The world’s biggest economy added 64,000 jobs in November but shed 105,000 in October, bolstering the case for the Federal Reserve to cut interest rates further in the new year.
While Tuesday’s figure for new posts in November beat expectations of 50,000 among economists polled by Bloomberg, the loss of jobs in October was far greater, dragged down by a large drop-off of 162,000 in federal government employment.
The unemployment figure was the highest since September 2021 and compared with a rate of 4.4 per cent in September 2025. The BLS did not provide an October figure due to the recent government shutdown.
“Ultimately, when you cut through all the noise, the unemployment rate is maybe the most important number in the report,” said Robert Tipp, head of global bonds at PGIM Fixed Income.
“Seeing that creep higher means the focus for the Fed will continue to be on the jobs market rather than inflation.”
The report provides a crucial glimpse at the US’s economic health after the record-long shutdown halted many official data releases.
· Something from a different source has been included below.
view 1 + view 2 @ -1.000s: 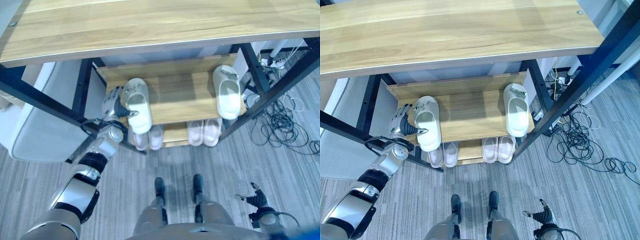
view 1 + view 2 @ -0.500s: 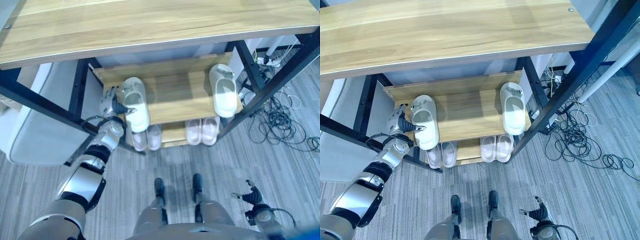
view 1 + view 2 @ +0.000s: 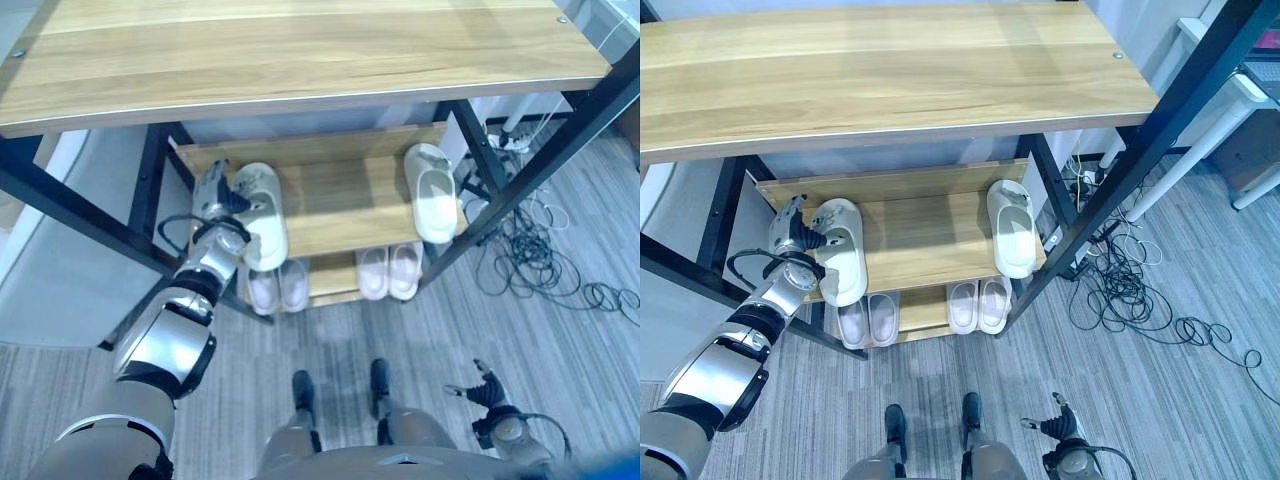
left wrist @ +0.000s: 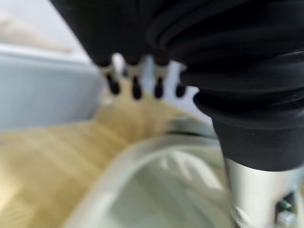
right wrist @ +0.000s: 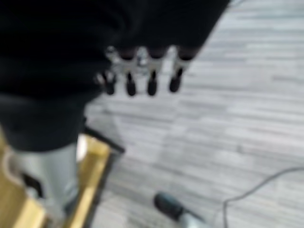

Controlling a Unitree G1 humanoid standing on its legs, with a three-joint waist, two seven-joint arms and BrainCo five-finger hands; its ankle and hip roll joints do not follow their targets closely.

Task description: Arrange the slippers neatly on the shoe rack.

It adds to the mixed picture for the economy, with the labour market weakening, inflation remaining elevated but GDP growth expected to be solid in the third quarter.
Tuesday’s jobs figures are likely to be revised, with Fed chair Jay Powell saying last week job numbers were probably being overestimated by as much as 60,000 a month.
The BLS report comes after the Fed cut rates last week for the third time this year, taking borrowing costs to a three-year low, following a meeting at which policymakers sparred over prioritising risks to inflation or employment.
Short-term US government bond yields, which are sensitive to monetary policy expectations, slipped after the report. The two-year Treasury yield fell 0.02 percentage points to 3.49 per cent.
Two quarter-point interest rate cuts are currently being priced in by the end of 2026.
Federal government employment, which shed another 6,000 jobs in November, is now down by 271,000 since January after a spate of lay-offs prompted by Elon Musk’s so-called Department of Government Efficiency.
Offsetting some of the gloom, private payrolls grew by a combined 121,000 over the two months more than expected, suggesting continued steady hiring by businesses.
“That positive momentum suggests that the Fed will not be overly concerned by the upside surprise in the unemployment rate . . . providing we see unemployment stabilise in the coming months,” said Stephen Brown, deputy chief North America economist at Capital Economics.